Hunger and Food Insecurity

The food-insecurity indicator measures the share of total households that experienced difficulty providing enough food for all their members due to a lack of money or resources. In 2012, 14.5 percent of households—17.6 million households, to be exact—were food insecure. The change in food insecurity from 2011 to 2012 was not statistically significant.

Although food insecurity increased during the first year of the recession, it has essentially remained stable since then. This is likely due in large part to the effectiveness of the Supplemental Nutrition Assistance Program, or SNAP, formerly known as food stamps. Recent research found that in 2011 and 2012, SNAP contributed to reductions in food insecurity among families who obtained program benefits. Yet SNAP funding has suffered recently.

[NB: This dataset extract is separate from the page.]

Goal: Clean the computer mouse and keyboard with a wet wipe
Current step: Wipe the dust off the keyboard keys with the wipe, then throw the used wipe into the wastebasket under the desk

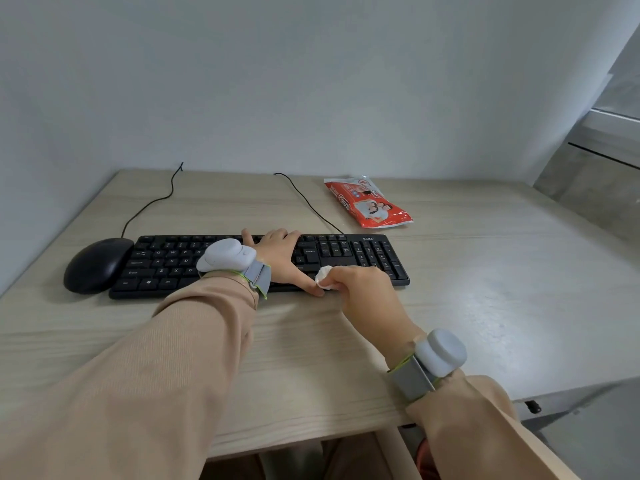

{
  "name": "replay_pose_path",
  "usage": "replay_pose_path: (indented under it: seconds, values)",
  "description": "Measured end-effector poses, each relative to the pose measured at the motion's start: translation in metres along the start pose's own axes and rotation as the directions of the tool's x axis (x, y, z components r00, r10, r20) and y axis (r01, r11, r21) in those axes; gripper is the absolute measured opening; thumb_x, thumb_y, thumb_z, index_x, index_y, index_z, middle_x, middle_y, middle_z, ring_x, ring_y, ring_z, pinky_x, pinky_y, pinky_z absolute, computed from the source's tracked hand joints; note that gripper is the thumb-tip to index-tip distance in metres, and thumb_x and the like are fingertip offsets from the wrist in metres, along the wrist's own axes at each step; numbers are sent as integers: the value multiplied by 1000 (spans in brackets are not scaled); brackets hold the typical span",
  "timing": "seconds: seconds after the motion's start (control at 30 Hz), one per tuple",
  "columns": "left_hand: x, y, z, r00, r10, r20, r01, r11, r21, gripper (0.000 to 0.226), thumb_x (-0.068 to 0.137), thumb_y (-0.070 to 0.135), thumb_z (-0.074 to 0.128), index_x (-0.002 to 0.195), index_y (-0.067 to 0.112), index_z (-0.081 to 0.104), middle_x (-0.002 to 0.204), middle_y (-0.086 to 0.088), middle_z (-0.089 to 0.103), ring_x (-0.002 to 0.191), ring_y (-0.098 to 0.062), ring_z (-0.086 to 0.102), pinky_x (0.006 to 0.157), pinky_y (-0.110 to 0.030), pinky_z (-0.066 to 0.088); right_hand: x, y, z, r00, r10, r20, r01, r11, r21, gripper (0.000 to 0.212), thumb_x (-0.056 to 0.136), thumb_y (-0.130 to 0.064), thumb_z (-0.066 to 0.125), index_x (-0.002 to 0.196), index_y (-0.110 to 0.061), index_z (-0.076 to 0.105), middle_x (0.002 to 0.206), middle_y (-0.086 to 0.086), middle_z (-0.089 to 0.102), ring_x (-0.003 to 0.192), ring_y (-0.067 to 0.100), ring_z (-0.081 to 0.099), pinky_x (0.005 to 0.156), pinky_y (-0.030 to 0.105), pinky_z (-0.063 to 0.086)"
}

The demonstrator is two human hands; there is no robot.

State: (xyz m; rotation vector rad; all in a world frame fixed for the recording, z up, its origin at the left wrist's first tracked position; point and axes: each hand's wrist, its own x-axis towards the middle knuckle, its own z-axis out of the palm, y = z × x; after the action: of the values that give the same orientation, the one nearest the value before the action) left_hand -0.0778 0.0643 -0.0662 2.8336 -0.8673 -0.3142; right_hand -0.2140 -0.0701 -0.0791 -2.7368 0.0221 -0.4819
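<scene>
A black keyboard (363, 258) lies across the middle of the wooden desk (311, 348). A black mouse (97, 265) sits against its left end. My left hand (280, 256) lies flat on the middle keys, its fingers spread over the top rows and its thumb reaching the front edge. My right hand (360, 289) grips a bunched white wet wipe (323, 277) and holds it against the keyboard's front edge, right beside the left thumb. The hands and the left wrist hide part of the keys.
A red wet wipe pack (369, 202) lies behind the keyboard's right end. Two black cables (304, 199) run from the mouse and the keyboard back to the white wall. A grey surface adjoins the desk on the right.
</scene>
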Motion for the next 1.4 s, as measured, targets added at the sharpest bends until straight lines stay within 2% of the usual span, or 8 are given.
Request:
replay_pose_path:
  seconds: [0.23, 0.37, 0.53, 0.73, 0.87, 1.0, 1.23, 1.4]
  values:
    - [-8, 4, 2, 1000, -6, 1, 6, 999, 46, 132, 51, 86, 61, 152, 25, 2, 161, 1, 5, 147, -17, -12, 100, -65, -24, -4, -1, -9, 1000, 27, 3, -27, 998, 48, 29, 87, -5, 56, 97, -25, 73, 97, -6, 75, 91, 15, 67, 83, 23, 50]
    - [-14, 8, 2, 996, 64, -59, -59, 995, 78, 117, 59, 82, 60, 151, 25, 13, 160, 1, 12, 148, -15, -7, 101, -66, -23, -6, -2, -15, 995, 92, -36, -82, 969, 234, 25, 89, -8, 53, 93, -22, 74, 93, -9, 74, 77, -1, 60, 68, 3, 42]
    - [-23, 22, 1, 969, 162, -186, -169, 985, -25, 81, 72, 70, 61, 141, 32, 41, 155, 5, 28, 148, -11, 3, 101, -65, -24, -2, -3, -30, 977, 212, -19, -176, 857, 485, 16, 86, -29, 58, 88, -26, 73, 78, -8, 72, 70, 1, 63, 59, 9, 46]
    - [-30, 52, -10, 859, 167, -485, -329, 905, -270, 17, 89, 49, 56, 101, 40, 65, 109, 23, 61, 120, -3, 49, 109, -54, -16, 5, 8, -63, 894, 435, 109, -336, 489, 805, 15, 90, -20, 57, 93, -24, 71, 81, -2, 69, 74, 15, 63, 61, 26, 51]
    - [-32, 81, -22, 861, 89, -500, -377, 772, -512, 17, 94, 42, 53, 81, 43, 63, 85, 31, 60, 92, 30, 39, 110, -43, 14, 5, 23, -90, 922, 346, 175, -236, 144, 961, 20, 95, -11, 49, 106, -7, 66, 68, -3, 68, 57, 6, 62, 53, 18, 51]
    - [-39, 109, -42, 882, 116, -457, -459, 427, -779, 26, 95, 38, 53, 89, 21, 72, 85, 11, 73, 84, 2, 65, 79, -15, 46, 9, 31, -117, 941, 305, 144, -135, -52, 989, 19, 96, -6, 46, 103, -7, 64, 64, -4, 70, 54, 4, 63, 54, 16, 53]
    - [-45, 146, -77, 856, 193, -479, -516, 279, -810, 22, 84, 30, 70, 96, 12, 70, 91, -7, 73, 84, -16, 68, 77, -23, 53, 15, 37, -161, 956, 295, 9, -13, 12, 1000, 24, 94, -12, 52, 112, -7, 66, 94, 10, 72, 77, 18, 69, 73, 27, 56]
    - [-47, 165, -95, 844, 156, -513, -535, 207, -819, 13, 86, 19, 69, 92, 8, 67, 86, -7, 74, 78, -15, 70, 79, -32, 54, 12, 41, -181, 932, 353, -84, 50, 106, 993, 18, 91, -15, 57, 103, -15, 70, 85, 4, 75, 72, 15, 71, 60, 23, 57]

In November 2013, a temporary boost to SNAP funding made available through the American Recovery and Reinvestment Act expired, cutting the average SNAP benefit for a family of three by $29. This expiration took effect in November 2013; those relying on the program now have, on average, $1.40 per person per meal.

On top of that, many lawmakers in Congress have demanded further draconian cuts—as much as $39 billion over 10 years—in a recent House proposal. Policymakers should reject proposals that would damage SNAP’s responsiveness to economic conditions by radically altering its structure, as well as moves to further cut benefits.

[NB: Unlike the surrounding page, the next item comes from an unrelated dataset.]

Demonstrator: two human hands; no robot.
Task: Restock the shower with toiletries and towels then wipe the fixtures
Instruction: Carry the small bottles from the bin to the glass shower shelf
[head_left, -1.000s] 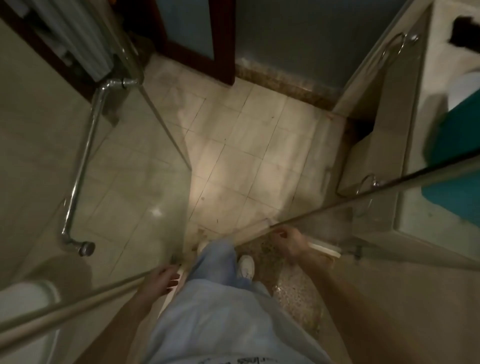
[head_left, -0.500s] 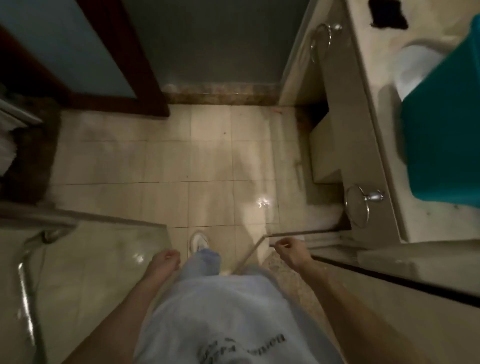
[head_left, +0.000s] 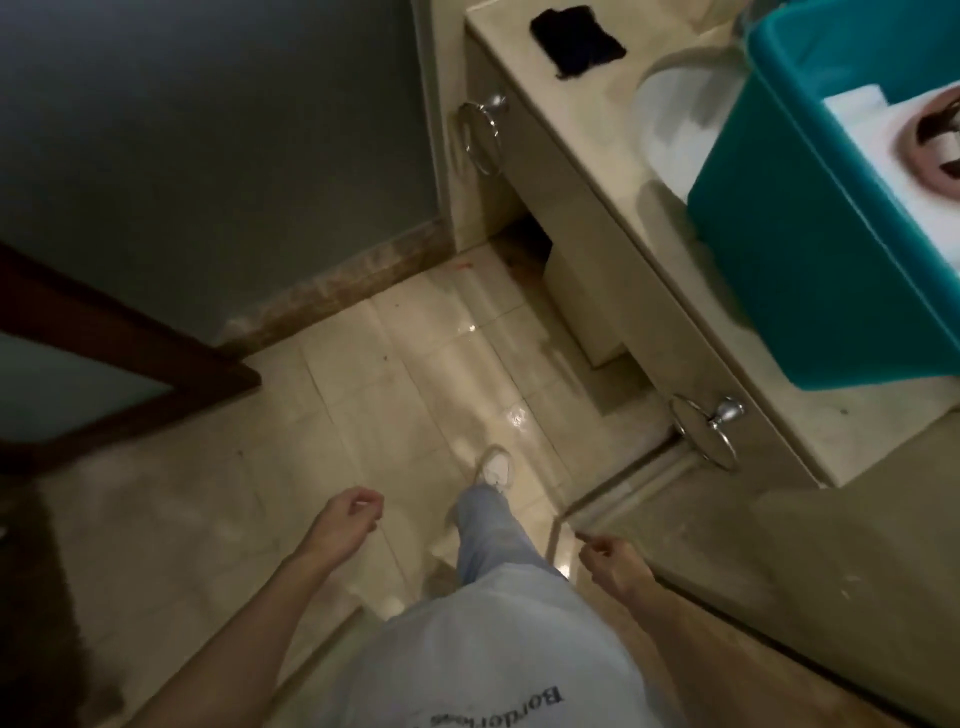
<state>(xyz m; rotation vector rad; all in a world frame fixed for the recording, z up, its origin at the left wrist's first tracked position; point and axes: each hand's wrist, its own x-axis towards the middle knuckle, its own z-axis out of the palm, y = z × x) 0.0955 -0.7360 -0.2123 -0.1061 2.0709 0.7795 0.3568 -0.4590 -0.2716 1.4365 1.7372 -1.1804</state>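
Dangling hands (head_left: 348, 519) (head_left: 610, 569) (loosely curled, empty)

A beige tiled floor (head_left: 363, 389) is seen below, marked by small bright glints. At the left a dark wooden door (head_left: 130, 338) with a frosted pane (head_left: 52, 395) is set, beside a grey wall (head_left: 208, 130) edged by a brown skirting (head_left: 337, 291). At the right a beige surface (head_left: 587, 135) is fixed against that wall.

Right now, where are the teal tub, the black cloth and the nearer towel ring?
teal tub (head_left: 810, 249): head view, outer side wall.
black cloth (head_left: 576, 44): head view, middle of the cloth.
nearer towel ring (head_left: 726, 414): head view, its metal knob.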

Affordable and Available Housing

Nationally, there were only 57 affordable and available units per 100 renter house-holds with very low incomes in 2011, the most recent year for which data are available, compared to 58 units in 2010. The number of renters with “worst-case needs” continued to increase in 2011.

Left alone, sequestration could cut housing vouchers for as many as 185,000 families by the end of 2014. These cuts are already seriously impacting the states. Congress should reverse the across-the-board cuts in housing that are part of sequestration and increase investments in rental-housing assistance and development.

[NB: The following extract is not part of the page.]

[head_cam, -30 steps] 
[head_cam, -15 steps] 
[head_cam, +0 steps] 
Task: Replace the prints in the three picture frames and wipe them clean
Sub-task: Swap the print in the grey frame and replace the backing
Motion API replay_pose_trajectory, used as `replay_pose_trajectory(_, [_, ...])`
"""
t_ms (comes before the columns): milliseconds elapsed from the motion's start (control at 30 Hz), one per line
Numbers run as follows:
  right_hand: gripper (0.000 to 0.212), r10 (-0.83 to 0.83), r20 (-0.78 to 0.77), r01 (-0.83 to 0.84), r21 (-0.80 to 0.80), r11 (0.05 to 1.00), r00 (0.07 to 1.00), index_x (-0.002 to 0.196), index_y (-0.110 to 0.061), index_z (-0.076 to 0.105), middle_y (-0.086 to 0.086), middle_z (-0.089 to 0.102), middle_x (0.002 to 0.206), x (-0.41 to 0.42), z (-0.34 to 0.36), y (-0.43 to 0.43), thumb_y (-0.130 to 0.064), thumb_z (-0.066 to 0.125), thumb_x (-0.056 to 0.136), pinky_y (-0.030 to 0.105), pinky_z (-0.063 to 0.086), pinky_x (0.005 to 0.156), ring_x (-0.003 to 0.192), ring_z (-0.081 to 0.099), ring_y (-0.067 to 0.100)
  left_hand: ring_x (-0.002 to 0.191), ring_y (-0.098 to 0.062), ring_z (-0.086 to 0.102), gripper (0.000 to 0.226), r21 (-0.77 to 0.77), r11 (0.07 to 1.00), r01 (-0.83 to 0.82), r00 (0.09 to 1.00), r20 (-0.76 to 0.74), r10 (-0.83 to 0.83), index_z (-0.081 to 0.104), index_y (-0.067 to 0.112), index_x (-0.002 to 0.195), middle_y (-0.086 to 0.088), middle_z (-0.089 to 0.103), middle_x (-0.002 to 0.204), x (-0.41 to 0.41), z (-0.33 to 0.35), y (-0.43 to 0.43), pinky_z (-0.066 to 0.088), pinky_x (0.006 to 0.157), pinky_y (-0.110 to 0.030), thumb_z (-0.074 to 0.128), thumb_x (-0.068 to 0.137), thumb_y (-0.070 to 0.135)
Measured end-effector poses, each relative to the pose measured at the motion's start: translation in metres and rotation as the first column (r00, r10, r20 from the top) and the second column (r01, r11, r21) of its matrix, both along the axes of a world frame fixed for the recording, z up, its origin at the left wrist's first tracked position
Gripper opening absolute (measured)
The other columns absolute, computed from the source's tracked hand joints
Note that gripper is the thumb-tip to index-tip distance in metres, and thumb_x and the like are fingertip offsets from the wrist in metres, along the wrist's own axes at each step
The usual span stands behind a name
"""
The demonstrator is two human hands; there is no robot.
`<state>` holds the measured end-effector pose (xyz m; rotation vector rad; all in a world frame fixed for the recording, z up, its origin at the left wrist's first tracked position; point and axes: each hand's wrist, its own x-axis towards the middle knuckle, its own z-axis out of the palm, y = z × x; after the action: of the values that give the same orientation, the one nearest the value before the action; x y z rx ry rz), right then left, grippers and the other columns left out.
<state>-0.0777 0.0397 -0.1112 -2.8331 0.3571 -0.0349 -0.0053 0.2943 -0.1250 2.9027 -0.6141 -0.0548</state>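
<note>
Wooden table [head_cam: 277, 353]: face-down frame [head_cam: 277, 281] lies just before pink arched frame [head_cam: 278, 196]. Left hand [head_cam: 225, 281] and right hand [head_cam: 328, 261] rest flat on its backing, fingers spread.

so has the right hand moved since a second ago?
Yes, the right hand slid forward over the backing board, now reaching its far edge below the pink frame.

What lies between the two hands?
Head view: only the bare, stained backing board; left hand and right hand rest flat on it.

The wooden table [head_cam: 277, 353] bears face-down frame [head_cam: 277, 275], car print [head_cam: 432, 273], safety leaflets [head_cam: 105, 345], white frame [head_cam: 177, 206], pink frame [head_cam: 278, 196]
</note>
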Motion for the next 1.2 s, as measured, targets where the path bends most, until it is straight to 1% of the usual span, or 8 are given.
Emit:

The bottom line is this: Low-income families in states across the country are suffering from too many years of reckless efforts to reduce the federal deficit. Although many states need to improve local policies—especially those that hinder the ability of low-income families to access federally funded programs—the state- by-state results from our indicators show that the budget choices we make at the national level have consequences. The effects of sequestration will continue into next year and for many years thereafter. “It is like a slowly growing cancer,” says Steven Warren, vice chancellor of research and graduate studies at the University of Kansas. In 2014, sequestration will only get worse. The cuts will be deeper.

Many of this year’s cuts simply have not been implemented yet. And the one-time fixes that agencies made this year to mitigate sequestration’s impacts are no longer an option moving forward.